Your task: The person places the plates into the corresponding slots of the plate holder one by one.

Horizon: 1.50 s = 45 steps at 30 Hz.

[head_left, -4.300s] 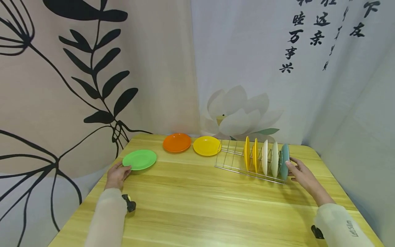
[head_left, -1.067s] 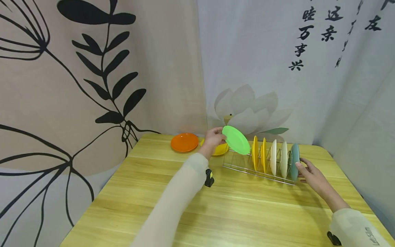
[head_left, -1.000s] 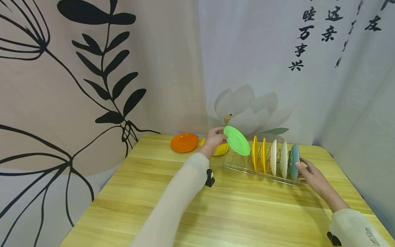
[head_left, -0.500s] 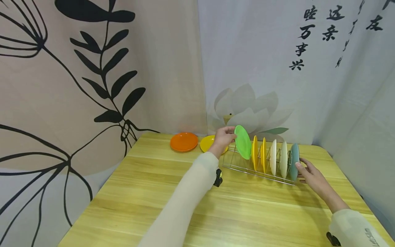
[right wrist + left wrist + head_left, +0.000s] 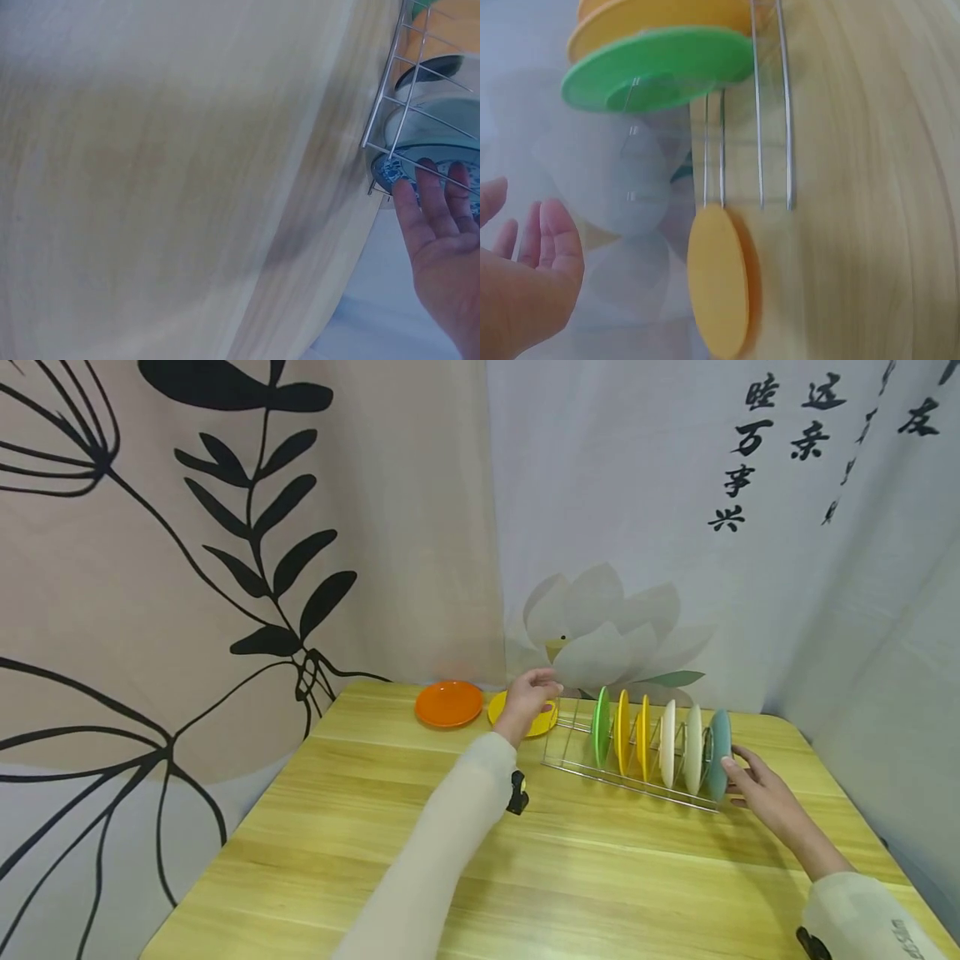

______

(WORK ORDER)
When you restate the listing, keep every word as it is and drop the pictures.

(SOLVED PROBLEM)
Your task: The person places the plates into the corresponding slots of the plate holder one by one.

Horizon: 1.50 s = 45 steps at 30 Hz.

[head_left, -4.300s] 
[head_left, -1.067s] 
[head_left, -1.000s] 
[head_left, -0.500s] 
[right wrist + left wrist + head_left, +0.000s] 

The exercise requires nothing further.